● **What the task asks**
Find each line of the entries with the string "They", please, and copy it.

● **Supplied records**

☆ ☆ ☆ ☆

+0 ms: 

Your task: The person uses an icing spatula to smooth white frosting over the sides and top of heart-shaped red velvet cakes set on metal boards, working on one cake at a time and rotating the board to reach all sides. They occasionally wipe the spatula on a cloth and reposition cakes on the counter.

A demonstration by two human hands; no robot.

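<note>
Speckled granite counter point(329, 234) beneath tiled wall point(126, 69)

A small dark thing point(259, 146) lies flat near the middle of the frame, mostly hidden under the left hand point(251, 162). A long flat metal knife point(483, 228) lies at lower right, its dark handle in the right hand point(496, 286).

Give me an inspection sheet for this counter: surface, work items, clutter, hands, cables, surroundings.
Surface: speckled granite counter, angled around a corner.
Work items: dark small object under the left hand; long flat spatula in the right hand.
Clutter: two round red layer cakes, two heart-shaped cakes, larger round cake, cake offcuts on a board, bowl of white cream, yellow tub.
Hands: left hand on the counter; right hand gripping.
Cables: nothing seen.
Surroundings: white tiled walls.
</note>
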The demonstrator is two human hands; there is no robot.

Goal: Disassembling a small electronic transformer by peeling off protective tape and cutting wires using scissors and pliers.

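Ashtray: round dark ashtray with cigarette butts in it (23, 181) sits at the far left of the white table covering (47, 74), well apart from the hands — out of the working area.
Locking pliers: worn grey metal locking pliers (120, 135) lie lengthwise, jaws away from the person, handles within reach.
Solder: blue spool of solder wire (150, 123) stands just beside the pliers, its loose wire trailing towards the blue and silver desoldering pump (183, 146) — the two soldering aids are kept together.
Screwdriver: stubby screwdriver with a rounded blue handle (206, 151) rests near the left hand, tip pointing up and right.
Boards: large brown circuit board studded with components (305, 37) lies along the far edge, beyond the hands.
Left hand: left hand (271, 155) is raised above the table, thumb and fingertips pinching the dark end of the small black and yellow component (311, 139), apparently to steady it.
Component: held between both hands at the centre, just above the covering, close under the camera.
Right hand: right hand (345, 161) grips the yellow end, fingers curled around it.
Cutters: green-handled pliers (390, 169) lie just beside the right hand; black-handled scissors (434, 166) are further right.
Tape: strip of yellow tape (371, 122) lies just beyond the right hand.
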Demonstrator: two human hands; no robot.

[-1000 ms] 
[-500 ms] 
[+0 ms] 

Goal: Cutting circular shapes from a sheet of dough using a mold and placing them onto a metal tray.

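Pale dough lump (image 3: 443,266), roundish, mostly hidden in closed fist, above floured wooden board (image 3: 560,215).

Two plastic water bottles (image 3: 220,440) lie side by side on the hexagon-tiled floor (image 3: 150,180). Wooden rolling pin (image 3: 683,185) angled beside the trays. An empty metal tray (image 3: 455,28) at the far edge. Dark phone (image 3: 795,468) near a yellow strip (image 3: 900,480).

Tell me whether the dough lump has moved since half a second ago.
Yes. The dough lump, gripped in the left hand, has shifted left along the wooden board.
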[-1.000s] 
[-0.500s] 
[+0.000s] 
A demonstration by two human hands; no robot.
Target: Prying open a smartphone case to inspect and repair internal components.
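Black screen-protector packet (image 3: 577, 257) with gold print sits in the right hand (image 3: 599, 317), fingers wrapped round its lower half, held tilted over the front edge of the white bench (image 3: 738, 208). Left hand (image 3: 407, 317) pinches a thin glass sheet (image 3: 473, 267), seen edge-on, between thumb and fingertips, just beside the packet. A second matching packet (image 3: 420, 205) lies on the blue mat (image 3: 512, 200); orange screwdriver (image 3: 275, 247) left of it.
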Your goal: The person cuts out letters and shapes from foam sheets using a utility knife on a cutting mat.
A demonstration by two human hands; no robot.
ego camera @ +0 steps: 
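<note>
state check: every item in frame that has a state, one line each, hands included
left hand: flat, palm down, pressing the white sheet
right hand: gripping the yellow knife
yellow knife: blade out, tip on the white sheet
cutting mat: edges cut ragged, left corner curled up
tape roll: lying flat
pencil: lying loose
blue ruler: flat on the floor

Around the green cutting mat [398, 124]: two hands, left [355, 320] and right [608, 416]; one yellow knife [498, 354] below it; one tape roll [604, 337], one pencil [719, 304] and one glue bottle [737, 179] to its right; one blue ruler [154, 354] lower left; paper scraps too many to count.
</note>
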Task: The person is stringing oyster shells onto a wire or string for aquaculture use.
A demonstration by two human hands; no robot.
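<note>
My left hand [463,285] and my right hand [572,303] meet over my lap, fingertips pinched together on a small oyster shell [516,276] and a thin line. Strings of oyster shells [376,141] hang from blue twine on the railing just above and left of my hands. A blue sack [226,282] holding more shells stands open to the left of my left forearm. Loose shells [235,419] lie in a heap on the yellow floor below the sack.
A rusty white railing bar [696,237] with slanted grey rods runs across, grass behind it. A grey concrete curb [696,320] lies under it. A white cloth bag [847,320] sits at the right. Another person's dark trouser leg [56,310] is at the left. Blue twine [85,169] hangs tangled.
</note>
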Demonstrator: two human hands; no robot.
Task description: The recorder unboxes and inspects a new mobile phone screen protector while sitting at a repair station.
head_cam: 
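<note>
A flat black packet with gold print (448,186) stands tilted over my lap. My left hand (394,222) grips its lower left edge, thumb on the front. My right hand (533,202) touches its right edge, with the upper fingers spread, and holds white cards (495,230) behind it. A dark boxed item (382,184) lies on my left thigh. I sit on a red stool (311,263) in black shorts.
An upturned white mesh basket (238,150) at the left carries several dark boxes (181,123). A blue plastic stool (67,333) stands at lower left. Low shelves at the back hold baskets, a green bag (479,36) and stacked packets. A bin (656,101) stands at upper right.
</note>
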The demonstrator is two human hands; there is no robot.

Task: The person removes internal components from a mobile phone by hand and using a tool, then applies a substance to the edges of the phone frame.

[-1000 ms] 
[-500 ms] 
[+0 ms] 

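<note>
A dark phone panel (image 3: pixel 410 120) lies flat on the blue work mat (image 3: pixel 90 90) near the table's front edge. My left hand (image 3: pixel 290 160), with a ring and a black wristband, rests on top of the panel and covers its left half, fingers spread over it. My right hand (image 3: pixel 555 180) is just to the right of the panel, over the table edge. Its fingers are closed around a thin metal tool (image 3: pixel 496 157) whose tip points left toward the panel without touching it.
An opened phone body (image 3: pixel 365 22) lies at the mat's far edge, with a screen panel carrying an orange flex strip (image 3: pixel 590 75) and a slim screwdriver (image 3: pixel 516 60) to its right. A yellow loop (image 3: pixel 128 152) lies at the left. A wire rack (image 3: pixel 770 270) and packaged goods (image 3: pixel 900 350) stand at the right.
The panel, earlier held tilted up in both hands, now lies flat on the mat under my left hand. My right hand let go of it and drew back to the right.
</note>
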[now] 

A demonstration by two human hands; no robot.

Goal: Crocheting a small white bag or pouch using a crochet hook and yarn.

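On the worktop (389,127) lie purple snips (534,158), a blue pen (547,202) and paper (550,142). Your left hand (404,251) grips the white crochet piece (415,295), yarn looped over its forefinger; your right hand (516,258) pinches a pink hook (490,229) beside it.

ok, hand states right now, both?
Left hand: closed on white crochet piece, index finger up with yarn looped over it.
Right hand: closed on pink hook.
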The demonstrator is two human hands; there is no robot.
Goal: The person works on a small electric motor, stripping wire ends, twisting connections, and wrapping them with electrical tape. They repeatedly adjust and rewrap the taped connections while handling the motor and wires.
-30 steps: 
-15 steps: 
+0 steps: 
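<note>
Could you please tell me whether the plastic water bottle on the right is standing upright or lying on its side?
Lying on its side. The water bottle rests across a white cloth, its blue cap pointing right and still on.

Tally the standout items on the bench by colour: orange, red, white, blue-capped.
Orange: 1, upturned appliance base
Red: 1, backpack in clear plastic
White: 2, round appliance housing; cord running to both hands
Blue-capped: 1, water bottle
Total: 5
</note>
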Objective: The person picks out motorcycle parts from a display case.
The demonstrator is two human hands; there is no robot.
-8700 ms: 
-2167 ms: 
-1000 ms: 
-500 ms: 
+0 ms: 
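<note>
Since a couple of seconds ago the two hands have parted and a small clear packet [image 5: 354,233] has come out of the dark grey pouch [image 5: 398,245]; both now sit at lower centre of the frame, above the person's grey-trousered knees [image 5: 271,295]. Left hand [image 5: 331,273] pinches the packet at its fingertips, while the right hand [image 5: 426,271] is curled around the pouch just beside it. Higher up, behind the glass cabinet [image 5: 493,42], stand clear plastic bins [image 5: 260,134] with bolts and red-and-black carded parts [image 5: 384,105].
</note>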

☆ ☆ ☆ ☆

● **Result below**
Your task: The person uses an icing spatula to smooth white frosting over the sides and top of heart-shaped red velvet cakes set on metal boards, working on one cake at a time and rotating the board to reach all sides. They occasionally wipe the spatula on a cloth and reposition cakes on the counter.
Goal: The person works on a small electric motor, stripping wire ends, twisting connections, and wrapping them with electrical tape. They repeatedly adjust and rewrap the taped connections while handling the motor and wires.

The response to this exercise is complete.